*ACTION ITEM:*
State how many lines in the listing below include the string "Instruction". The answer is the number alone.

*RECORDS FOR THE EXERCISE:*
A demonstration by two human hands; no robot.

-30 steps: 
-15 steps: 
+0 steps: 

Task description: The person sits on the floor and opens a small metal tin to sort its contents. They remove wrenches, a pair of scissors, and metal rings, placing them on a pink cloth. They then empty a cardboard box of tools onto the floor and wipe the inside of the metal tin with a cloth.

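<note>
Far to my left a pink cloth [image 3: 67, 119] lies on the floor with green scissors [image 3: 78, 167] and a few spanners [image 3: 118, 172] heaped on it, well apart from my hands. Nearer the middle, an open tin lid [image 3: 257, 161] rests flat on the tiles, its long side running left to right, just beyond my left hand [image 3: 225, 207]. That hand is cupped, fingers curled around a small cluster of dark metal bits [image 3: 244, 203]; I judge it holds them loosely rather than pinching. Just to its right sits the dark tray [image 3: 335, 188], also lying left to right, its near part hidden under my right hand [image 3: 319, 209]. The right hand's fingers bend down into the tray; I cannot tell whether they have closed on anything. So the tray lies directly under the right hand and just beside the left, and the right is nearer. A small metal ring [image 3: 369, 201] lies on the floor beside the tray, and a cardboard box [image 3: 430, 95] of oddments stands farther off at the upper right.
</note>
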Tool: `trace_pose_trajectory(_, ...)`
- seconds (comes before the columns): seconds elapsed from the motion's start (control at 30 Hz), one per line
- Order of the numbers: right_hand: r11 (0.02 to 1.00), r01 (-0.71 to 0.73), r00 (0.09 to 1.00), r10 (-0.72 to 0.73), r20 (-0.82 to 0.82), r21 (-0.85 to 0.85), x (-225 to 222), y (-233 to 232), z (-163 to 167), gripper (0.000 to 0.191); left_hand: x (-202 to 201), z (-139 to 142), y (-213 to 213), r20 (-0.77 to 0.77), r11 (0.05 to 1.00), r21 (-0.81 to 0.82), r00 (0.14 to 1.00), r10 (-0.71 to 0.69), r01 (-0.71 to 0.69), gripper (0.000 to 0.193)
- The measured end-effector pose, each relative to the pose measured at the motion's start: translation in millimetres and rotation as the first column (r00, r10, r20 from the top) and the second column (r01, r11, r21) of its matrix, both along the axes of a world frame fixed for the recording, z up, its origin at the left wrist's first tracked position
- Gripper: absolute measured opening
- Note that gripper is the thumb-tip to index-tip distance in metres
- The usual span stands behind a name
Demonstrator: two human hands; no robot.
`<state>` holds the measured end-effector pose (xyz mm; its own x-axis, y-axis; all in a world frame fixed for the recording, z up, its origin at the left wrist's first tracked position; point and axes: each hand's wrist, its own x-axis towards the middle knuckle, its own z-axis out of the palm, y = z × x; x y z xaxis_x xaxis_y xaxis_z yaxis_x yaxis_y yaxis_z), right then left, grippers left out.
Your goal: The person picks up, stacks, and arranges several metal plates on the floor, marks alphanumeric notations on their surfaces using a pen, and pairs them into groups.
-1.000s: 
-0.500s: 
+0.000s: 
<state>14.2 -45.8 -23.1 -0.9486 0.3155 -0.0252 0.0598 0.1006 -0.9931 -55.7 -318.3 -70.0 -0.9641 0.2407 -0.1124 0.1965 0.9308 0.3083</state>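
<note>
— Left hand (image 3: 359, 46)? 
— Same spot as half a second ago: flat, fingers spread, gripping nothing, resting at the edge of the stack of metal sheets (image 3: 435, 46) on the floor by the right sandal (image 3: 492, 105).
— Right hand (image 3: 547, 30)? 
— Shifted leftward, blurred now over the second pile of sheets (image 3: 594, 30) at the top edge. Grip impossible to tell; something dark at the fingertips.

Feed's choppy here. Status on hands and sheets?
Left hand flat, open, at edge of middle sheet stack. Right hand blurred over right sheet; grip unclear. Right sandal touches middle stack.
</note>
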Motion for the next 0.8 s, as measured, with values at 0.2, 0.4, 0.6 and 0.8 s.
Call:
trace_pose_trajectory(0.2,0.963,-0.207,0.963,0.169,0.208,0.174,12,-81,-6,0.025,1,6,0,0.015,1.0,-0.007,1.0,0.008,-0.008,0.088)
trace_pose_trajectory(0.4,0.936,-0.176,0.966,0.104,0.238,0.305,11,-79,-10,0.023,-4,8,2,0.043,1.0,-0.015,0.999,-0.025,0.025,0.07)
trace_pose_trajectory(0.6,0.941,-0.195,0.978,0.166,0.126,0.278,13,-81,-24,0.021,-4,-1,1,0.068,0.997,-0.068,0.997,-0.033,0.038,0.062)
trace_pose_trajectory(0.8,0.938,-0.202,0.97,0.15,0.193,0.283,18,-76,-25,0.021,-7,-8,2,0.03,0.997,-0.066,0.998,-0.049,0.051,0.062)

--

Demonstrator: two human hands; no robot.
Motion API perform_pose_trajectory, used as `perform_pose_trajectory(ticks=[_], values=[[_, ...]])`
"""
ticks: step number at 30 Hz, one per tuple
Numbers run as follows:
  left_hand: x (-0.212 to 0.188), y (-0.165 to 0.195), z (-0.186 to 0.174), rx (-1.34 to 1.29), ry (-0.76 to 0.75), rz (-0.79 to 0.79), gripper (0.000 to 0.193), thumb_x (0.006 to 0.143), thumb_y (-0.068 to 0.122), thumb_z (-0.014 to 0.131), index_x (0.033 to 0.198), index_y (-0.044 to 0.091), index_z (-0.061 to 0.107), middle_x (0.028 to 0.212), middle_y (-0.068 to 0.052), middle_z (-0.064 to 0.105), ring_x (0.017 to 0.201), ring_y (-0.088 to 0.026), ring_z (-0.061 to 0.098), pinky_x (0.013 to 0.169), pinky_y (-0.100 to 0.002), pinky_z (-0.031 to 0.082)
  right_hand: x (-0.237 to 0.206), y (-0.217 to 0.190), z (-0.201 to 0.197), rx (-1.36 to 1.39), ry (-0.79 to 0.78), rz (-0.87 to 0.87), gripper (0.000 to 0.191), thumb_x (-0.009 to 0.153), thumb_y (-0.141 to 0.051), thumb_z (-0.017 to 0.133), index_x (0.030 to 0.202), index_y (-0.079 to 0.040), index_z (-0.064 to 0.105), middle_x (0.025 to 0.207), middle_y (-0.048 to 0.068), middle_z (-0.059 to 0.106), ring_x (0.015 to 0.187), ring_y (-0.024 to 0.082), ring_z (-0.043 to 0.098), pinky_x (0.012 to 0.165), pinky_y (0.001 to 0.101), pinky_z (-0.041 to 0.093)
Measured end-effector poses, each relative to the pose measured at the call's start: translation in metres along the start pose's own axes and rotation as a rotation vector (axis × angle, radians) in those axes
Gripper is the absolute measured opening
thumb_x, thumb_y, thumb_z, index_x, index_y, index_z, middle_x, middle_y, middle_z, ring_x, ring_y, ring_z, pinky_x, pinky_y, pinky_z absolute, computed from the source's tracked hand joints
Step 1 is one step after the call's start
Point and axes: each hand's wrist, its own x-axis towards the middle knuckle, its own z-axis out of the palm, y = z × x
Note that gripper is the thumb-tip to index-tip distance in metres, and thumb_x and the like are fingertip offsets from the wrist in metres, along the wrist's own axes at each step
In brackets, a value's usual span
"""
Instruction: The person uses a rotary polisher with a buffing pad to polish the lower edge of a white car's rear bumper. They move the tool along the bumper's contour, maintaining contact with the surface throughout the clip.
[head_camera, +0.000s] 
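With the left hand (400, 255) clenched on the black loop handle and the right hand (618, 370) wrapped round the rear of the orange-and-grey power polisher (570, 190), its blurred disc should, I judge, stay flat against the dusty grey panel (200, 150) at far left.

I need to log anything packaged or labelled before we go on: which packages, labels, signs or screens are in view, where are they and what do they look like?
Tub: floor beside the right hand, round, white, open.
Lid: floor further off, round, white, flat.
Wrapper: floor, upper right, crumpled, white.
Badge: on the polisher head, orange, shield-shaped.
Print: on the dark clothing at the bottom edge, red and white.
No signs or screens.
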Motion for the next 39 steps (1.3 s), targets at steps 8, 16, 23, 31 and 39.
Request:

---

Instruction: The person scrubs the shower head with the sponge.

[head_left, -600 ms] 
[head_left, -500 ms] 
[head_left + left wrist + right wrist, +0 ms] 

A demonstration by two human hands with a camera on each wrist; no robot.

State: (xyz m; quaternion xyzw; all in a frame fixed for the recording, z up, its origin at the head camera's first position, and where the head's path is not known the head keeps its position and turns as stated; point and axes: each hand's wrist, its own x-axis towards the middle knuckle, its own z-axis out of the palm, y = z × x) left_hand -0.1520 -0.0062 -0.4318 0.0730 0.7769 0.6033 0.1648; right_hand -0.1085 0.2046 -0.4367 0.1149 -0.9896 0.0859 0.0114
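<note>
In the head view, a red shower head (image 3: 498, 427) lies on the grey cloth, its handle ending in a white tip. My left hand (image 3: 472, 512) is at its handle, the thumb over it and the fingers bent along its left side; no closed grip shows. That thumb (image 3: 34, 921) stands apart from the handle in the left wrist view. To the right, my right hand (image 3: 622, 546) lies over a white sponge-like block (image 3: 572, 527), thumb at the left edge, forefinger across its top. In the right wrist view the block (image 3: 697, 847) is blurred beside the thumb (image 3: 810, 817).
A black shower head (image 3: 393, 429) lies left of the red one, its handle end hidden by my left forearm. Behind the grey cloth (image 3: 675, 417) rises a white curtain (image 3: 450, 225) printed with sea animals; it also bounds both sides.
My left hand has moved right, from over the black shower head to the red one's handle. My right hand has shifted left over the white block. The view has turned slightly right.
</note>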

*YOUR SOLUTION:*
2